#### WHAT TO PRODUCE
Scan the records beneath this line for the line holding "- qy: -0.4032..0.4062" and the line holding "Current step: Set", then transcribe exactly those two and all lines between.

============

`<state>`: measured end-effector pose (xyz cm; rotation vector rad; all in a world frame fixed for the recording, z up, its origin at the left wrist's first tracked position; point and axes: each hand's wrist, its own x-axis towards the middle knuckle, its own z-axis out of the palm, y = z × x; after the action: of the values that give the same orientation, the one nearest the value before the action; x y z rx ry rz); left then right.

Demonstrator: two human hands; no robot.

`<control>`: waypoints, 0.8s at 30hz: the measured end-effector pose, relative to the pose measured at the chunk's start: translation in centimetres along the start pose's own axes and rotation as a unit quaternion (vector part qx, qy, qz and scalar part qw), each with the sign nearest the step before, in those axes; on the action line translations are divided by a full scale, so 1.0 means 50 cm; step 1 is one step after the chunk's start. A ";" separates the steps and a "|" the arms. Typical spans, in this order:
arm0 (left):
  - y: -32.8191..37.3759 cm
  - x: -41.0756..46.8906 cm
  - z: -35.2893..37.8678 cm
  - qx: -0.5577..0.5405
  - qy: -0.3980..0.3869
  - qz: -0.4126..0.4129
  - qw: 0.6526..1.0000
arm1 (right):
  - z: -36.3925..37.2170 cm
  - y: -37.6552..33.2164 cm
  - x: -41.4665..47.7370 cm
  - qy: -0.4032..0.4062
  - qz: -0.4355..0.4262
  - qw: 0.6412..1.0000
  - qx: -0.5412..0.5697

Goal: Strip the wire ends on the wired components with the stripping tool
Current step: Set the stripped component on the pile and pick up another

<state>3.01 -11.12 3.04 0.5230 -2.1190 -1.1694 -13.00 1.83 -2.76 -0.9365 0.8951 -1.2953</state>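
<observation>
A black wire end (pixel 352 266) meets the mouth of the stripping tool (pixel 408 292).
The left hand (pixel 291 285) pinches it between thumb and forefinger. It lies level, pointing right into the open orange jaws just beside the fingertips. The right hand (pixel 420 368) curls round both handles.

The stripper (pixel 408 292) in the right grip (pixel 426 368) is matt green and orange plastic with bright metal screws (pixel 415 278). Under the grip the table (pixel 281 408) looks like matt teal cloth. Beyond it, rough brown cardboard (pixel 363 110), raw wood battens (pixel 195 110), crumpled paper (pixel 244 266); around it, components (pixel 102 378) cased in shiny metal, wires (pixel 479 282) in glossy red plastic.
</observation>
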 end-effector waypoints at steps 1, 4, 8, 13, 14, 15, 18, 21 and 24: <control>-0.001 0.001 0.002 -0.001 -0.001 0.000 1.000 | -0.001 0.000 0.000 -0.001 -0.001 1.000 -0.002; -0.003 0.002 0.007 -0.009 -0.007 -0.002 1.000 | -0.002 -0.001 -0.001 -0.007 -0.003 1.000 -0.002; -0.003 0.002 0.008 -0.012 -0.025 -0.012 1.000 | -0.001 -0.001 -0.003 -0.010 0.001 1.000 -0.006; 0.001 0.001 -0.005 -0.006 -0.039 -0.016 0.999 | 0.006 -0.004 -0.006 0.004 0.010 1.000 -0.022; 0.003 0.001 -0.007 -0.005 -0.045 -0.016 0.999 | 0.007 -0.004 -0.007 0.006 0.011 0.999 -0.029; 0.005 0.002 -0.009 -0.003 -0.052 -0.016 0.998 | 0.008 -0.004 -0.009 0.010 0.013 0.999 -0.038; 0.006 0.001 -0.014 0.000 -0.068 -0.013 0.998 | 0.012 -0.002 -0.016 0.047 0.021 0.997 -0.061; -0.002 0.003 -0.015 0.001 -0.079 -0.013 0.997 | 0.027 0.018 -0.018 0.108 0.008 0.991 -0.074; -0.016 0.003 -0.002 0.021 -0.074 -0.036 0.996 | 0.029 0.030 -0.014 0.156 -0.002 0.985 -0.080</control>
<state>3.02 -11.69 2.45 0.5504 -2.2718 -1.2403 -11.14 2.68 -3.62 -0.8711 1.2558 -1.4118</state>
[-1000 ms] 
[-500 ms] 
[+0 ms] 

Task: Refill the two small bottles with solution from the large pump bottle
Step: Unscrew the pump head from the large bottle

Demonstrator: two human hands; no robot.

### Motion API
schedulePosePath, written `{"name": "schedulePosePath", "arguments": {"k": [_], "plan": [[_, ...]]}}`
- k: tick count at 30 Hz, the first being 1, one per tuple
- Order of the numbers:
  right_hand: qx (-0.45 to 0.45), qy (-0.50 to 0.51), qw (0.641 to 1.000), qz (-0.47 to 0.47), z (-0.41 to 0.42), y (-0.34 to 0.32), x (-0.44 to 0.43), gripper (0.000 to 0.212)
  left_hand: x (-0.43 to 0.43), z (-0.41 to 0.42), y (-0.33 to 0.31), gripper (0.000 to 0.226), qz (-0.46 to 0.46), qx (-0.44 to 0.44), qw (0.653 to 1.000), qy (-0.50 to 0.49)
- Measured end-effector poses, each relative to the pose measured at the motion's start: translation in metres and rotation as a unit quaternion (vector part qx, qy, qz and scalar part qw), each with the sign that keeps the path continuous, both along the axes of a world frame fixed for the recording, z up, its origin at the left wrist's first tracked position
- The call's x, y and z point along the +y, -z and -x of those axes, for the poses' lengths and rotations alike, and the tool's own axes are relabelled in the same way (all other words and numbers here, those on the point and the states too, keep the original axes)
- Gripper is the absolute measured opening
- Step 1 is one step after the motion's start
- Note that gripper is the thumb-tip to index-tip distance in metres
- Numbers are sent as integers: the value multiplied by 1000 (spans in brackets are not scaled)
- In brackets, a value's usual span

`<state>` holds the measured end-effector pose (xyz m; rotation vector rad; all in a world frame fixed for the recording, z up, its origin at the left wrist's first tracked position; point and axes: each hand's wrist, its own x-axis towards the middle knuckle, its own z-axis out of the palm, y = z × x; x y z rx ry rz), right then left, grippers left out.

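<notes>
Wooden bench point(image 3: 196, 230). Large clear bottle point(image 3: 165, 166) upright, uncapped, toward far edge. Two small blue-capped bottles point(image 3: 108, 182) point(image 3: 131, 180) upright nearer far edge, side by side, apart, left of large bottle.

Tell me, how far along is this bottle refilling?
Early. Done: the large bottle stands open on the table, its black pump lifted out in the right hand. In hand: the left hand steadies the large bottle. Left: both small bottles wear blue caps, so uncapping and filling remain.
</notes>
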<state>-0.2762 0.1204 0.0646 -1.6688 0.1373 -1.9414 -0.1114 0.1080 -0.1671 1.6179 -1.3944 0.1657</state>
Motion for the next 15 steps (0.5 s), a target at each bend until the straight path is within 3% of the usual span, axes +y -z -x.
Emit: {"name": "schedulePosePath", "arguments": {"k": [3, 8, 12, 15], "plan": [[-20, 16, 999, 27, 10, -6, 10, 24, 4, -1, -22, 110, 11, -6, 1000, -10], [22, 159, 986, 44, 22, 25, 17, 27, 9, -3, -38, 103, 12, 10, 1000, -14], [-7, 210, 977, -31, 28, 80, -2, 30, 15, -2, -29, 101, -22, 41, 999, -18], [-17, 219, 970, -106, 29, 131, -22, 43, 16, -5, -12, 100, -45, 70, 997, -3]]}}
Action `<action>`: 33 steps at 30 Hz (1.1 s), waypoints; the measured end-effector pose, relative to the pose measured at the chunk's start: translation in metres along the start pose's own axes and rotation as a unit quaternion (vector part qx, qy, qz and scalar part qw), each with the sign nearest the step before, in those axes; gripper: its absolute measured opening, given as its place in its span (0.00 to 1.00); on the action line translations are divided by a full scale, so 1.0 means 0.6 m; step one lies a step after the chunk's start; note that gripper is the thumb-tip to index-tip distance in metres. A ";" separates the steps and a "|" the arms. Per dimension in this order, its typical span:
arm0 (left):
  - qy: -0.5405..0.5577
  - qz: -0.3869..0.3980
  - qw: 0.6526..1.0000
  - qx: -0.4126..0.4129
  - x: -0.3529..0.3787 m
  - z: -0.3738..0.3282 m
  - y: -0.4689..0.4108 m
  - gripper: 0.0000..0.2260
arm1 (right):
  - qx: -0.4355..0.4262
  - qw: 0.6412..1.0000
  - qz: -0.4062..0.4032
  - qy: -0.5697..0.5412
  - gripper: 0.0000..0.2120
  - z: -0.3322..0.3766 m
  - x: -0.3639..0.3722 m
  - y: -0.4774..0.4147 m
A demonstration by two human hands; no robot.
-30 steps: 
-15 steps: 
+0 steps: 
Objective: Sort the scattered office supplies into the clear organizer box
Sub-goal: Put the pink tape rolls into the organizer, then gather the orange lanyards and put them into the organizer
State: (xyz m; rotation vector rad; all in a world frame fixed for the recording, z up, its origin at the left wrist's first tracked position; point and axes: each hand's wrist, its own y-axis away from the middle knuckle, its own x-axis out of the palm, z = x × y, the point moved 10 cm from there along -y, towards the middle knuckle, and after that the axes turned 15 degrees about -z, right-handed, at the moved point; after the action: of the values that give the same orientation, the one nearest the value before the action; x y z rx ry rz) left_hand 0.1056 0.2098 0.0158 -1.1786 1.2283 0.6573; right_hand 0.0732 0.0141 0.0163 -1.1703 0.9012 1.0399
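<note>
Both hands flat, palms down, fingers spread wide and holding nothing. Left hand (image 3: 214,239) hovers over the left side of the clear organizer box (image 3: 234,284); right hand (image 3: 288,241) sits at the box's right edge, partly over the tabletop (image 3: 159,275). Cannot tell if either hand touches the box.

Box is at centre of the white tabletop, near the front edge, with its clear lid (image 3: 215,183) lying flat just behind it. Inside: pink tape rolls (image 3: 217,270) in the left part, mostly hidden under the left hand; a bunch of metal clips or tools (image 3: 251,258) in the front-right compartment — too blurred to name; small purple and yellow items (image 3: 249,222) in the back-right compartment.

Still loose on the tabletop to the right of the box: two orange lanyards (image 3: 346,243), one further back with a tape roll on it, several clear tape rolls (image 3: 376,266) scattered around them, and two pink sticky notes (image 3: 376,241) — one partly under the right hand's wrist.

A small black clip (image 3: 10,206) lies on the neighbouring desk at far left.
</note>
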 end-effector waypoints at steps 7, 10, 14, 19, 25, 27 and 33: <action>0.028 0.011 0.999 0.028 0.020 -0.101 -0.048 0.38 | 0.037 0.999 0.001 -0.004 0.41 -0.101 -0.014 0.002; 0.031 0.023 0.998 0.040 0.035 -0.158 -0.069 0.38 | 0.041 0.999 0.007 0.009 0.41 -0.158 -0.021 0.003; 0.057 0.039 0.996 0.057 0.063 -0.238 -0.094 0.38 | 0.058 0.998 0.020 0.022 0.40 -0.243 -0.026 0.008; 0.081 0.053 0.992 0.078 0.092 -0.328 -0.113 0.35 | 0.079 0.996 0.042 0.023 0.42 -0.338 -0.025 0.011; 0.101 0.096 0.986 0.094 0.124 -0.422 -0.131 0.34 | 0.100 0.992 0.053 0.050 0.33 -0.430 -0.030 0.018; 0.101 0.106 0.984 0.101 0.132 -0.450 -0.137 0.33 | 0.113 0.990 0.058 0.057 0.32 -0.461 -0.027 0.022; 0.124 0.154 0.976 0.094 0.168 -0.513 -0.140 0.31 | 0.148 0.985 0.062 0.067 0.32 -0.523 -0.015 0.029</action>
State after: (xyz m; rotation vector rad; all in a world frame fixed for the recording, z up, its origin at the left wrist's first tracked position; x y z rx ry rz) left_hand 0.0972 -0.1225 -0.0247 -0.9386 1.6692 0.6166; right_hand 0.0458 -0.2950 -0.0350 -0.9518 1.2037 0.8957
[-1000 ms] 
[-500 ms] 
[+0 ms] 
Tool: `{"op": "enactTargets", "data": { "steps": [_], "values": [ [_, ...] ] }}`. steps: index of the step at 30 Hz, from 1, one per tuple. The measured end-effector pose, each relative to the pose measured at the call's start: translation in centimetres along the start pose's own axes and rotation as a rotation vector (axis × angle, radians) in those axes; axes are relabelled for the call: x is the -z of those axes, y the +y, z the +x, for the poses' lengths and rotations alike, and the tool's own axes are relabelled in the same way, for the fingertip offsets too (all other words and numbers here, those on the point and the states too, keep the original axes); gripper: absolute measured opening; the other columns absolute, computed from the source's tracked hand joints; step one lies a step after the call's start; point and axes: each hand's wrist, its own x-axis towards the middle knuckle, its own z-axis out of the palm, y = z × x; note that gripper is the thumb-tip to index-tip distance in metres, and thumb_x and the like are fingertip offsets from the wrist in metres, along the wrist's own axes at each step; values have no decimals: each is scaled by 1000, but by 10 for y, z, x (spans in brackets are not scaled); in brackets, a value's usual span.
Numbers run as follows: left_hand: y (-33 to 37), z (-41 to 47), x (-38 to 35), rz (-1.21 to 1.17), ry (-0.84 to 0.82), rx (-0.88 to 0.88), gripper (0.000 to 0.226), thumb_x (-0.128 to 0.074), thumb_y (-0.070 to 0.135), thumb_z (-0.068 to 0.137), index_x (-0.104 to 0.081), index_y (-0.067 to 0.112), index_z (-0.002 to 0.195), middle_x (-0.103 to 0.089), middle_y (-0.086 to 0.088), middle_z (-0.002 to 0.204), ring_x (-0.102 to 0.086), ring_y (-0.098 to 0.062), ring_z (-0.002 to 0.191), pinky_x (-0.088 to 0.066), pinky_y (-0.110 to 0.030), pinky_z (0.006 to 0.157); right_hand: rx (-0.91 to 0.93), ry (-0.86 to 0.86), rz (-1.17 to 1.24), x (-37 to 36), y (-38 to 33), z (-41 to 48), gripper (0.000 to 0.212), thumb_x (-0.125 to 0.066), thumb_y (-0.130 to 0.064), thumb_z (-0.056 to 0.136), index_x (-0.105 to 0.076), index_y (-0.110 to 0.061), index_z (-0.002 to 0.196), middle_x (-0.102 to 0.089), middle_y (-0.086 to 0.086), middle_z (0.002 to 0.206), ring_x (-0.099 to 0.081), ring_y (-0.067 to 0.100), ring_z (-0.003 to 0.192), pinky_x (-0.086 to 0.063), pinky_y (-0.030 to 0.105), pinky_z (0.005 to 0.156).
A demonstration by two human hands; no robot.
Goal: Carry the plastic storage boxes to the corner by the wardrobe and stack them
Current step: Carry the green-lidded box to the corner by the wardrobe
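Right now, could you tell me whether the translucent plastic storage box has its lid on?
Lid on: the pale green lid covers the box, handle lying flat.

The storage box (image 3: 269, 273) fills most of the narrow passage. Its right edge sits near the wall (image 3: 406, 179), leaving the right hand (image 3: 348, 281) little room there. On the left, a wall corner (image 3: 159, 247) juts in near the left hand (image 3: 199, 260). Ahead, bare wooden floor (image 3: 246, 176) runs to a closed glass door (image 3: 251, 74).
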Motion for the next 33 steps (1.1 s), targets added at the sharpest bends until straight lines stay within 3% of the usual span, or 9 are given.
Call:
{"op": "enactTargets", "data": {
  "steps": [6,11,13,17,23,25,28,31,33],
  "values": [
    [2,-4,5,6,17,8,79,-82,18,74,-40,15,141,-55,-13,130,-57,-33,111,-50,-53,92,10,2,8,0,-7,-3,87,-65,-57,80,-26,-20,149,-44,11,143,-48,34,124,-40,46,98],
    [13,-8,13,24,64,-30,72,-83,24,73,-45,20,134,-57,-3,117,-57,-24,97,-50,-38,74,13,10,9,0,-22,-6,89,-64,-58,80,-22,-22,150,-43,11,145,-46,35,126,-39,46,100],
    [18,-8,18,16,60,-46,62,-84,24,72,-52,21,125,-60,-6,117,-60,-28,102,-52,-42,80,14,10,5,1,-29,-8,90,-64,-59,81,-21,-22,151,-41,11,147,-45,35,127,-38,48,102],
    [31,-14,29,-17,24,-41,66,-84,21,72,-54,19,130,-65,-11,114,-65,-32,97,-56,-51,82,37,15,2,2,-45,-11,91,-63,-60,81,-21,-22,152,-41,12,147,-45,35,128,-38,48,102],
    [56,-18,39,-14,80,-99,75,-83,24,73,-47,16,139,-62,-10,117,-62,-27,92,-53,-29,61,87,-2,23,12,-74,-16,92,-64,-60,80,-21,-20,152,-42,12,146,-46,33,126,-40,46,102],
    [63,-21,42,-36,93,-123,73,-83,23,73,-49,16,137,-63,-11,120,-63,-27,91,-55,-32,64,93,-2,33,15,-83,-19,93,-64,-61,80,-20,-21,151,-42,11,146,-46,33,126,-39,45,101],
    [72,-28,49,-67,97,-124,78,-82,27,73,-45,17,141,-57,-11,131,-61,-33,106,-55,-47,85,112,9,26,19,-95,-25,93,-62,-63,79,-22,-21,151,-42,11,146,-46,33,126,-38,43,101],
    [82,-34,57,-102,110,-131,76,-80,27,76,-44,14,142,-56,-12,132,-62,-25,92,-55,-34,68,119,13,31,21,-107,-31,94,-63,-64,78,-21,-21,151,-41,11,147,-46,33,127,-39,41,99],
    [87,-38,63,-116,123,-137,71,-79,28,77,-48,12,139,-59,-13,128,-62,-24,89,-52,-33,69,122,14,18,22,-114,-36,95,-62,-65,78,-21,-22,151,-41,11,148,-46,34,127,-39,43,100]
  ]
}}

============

#### EXERCISE OUTPUT
  - qy: -0.4032..0.4062
  - qz: -0.4355..0.4262
  - qw: 0.6412..1.0000
  - qx: -0.5412..0.5697

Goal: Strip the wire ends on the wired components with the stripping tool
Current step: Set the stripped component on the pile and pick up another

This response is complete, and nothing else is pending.